Football in Argentina
- Season: 1987–88

= 1987–88 in Argentine football =

1987–88 in Argentine football saw Newell's Old Boys win the Argentine championship, their first title since 1974. In the Copa Libertadores 1987 River Plate and Independiente were eliminated at the semi-final stage.

==League table==

| Position | Team | Points | Played | Won | Drawn | Lost | For | Against | Difference |
|---|---|---|---|---|---|---|---|---|---|
| 1 | Newell's Old Boys | 55 | 38 | 21 | 13 | 4 | 68 | 22 | 46 |
| 2 | San Lorenzo | 49 | 38 | 16 | 17 | 5 | 49 | 28 | 21 |
| 3 | Racing Club | 48 | 38 | 15 | 18 | 5 | 51 | 33 | 18 |
| 4 | River Plate | 46 | 38 | 17 | 12 | 9 | 51 | 40 | 11 |
| 5 | Gimnasia de La Plata | 43 | 38 | 11 | 21 | 6 | 44 | 36 | 8 |
| 6 | Vélez Sársfield | 41 | 38 | 14 | 13 | 11 | 51 | 41 | 10 |
| 7 | Rosario Central | 40 | 38 | 12 | 16 | 10 | 53 | 41 | 12 |
| 8 | Argentinos Juniors | 40 | 38 | 15 | 10 | 13 | 49 | 44 | 5 |
| 9 | Deportivo Español | 40 | 38 | 11 | 18 | 9 | 49 | 47 | 2 |
| 10 | Platense | 38 | 38 | 12 | 14 | 12 | 42 | 45 | -3 |
| 11 | Independiente | 37 | 38 | 12 | 13 | 13 | 37 | 44 | -7 |
| 12 | Boca Juniors | 35 | 38 | 12 | 11 | 15 | 40 | 55 | -15 |
| 13 | Deportivo Armenio | 34 | 38 | 8 | 18 | 12 | 37 | 45 | -8 |
| 14 | Ferro Carril Oeste | 33 | 38 | 7 | 19 | 12 | 27 | 35 | -8 |
| 15 | Instituto de Córdoba | 33 | 38 | 10 | 15 | 13 | 43 | 53 | -10 |
| 16 | Estudiantes de La Plata | 32 | 38 | 6 | 20 | 12 | 31 | 43 | -12 |
| 17 | Racing de Córdoba | 31 | 38 | 10 | 11 | 17 | 31 | 44 | -13 |
| 18 | Unión de Santa Fe | 28 | 38 | 8 | 12 | 18 | 39 | 52 | -13 |
| 19 | Banfield | 28 | 38 | 7 | 14 | 17 | 36 | 56 | -20 |
| 20 | Talleres de Córdoba | 27 | 38 | 6 | 15 | 17 | 40 | 64 | -24 |

- Newells Old Boys qualified for Copa Libertadores 1988 as champions of Argentina.
- Teams highlighted in light blue qualified for the Liguilla Pre-Libertadores.

===Top Scorers===

| Position | Player | Team | Goals |
|---|---|---|---|
| 1 | José Luis Rodríguez | Deportivo Español | 18 |
| 2 | Marío Bevilaqua | Talleres de Córdoba | 17 |
| 3 | José Iglesias | Racing Club | 16 |
| 3 | Walter Perazzo | San Lorenzo | 16 |

===Relegation===

Unión de Santa Fe and Banfield were relegated with the worst points averages.

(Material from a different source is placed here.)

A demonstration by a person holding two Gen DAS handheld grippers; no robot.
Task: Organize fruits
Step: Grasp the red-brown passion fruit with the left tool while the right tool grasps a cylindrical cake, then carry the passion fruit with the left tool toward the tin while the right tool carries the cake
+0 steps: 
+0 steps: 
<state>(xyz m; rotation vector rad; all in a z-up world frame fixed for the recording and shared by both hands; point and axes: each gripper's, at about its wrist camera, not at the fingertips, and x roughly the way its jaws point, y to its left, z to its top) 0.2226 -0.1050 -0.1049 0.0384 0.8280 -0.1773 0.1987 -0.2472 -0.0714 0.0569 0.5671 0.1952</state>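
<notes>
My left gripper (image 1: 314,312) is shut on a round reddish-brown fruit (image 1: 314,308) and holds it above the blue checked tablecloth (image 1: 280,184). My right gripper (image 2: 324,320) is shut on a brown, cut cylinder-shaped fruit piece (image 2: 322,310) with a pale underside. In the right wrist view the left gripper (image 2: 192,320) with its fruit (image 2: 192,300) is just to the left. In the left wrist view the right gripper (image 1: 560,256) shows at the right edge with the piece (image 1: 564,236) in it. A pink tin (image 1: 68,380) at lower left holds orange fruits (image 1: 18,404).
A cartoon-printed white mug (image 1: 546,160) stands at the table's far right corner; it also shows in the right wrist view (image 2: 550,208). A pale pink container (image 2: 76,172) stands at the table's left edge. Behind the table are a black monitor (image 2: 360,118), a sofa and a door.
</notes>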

===Liguilla Pre-Libertadores===
Quarter-finals

| Home (1st leg) | Home (2nd leg) | 1st Leg | 2nd leg | Aggregate |
|---|---|---|---|---|
| Argentinos Juniors | Racing Club | 1-1 | 1-3 | 2-4 |
| Textil Mandiyú | San Lorenzo | 1-1 | 1-1 | 2-2 |
| Rosario Central | River Plate | 0-0 | 0-1 | 0-1 |
| Velez Sarsfield | Gimnasia La Plata | 3-0 | 1-1 | 4-1 |

Semi-finals

| Home (1st leg) | Home (2nd leg) | 1st Leg | 2nd leg | Aggregate |
|---|---|---|---|---|
| River Plate | Racing Club | 3-3 | 0-1 | 3-4 |
| Velez Sarsfield | San Lorenzo | 0-1 | 0-0 | 0-1 |

Final

| Home (1st leg) | Home (2nd leg) | 1st Leg | 2nd leg | Aggregate |
|---|---|---|---|---|
| Racing Club | San Lorenzo | 0-2 | 1-0 | 1-2 |

- San Lorenzo qualify for Copa Libertadores 1988.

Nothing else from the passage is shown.